ホワイトデー 前編
平凡を絵に書いたような自分の一つだけ人と違うところは、多分恋をしているところだろう。
恋ぐらい誰でもするけれど、その恋は道ならぬ恋。そう言うことだ。
今日は3月14日。カレンダー上では普通の日だが、世間では「ホワイトデー」と言う事で定着している。俗に言う恋人達の日である。
「バレンタインデー」のお返しをされる日なのだ。
もちろん「バレンタインデー」で告白をしてOKを貰ったらすぐに付き合い始めるけれど、たとえOKを貰わなかったとしても「バレンタインデー」は自分の存在を相手にアピールし、「ホワイトデー」で相手の気持ちを量るのだ。相手にとって興味をもたれる存在になれば付き合わないまでもそれとなくお返しが貰えたりする。

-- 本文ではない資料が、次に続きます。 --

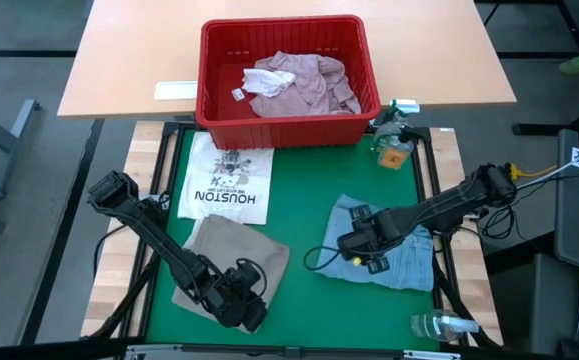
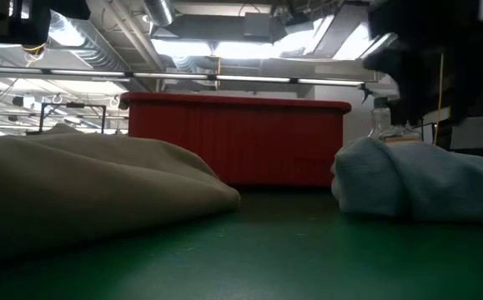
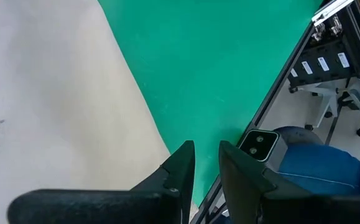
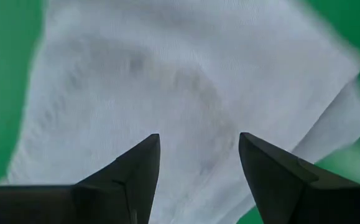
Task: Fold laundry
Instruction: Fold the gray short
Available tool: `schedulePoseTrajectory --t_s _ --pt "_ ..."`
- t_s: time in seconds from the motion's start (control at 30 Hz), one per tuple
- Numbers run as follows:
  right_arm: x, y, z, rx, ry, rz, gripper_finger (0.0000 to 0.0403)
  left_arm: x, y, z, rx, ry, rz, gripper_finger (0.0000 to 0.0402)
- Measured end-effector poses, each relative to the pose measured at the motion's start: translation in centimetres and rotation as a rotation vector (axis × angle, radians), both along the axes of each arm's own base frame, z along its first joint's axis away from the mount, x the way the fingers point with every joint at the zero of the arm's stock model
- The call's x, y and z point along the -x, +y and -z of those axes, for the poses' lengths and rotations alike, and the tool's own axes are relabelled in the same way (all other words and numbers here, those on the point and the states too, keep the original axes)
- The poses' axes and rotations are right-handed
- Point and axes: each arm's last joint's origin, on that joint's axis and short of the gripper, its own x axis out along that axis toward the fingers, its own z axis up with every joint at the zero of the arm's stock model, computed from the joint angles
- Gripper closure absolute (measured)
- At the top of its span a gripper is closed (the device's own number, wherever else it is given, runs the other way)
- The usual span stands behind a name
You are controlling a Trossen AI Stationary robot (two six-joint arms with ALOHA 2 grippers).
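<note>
Pink-mauve shirt is sitting crumpled in the red basket, while the tan cloth is lying folded near the mat's front-left. Denim jeans are bunching front-right under the right gripper, fingers spreading wide; left gripper is hovering by the tan cloth, fingers nearly together, gripping nothing.

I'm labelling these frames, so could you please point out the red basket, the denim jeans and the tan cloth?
Red basket (image 1: 287, 132): high view, its front wall.
Denim jeans (image 1: 409, 262): high view, bare fabric beside the right arm.
Tan cloth (image 1: 221, 245): high view, middle of the folded piece.
</note>
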Motion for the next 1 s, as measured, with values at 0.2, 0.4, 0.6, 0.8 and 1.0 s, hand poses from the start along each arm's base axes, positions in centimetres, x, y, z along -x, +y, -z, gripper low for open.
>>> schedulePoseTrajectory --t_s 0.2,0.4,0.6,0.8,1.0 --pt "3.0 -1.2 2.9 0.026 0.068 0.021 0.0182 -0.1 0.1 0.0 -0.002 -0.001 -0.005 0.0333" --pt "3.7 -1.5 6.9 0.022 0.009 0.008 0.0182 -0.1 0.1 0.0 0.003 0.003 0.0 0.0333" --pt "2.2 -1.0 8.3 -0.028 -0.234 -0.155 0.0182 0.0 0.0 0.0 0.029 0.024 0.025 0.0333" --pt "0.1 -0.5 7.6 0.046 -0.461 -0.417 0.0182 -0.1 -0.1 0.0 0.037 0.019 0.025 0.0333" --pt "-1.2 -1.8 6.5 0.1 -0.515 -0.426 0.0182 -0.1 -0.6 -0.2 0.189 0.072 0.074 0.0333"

だからとっても大事な日だ。女の子達にも、恋人達にとっても。
放課後、がっかりして元気のない親友に、私は決意する。
どんな返事でもこの子が何かしらの手ごたえを得ていたらやめようと思っていた。
ずっとずっと何日も考えて出した答え。
自分の気持ちを告げることはないけれど、気持ちを込めたものを贈るのは許容範囲だろうから。
「元気だしなよ、はい」
私が可愛くラッピングされた小さな箱を出すとがっかりした顔がびっくりした顔になる。大きな目がこぼれそうだ。
「ええっ、どうして??」
「ほら、バレンタインについでにくれたじゃん、私に」
そのお返し、と手渡す。
「あっ……」
腑に落ちた顔が微笑み、そして瞬時に泣き顔に変わる。
「ええっ! 何で泣く??」
私は何か悪いことでもしたかとドキドキした。だってただのお返しだ。好きだと告げた訳ではない。

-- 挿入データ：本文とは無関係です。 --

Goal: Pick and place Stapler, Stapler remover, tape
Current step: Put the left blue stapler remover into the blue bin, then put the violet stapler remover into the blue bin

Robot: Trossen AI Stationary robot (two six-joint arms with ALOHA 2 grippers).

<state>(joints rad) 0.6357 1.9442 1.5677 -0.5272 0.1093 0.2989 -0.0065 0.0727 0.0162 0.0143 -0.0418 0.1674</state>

「だって、嬉しい。……少しでも私のこと考えてくれたんだと思うと、嬉しくて」
ホワイトデーに意中の男子から何のお返しももらえなかったことがかなりショックだったのだろう。涙に濡れて色が濃く見える睫毛がおののくように震えている。
「馬鹿だな、泣くことないよ。世の中探せばもっといい奴いっぱいいるんだから。ほら、元気出して」
そっと指で頬の涙を拭う。
この指の震えが伝わって、この子に私の本当の気持ちを覚られないように、細心の注意を払って。
触れた頬と涙は温かく、私の全身の血が一気に沸騰するかのようだった。
こんなにも気持ちは相手に急速に流れていってしまう。親友に抱いていい気持ちではない。判っているけど自分では止められないのだ。
苦しいほどのこの気持ちを……。